Content starts
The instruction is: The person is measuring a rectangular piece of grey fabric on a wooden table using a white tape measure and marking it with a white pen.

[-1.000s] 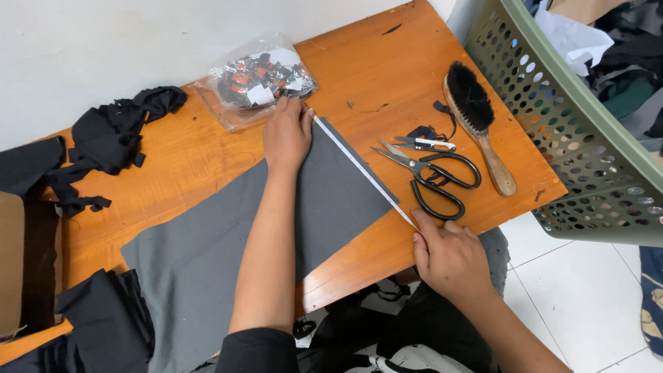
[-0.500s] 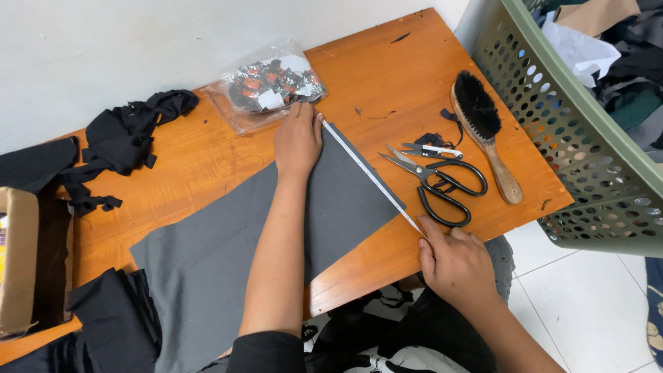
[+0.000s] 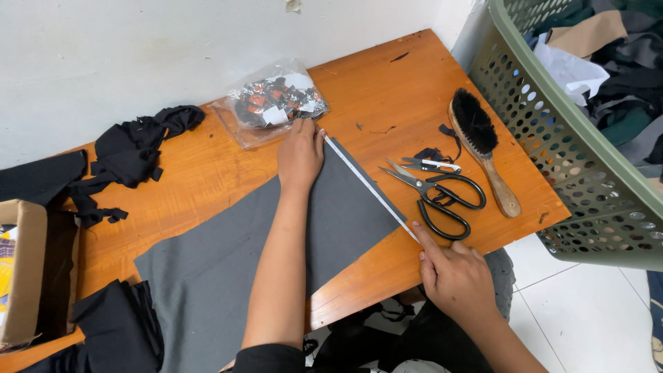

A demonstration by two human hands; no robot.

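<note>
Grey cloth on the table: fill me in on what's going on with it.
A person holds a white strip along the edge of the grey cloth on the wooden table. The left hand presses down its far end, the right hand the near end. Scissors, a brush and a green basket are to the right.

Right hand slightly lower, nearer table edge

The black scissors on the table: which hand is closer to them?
Right. The right hand lies just below the scissors, at the ruler's near end. The left hand presses the grey fabric farther left.
</note>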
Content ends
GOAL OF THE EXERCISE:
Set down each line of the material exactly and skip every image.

OUTPUT FOR THIS EXERCISE:
The instruction is: The person is measuring a rectangular piece of grey fabric on a wooden table using a white tape measure and marking it with a white pen.

[-1.000s] 
[-0.500s] 
[+0.000s] 

A demonstration by two human hands; no robot.

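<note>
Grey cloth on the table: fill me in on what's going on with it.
A person holds a white strip along the edge of the grey cloth on the wooden table. The left hand presses down its far end, the right hand the near end. Scissors, a brush and a green basket are to the right.

Right hand slightly lower, nearer table edge

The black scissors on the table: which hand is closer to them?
Right. The right hand lies just below the scissors, at the ruler's near end. The left hand presses the grey fabric farther left.
</note>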

The output returned above is complete.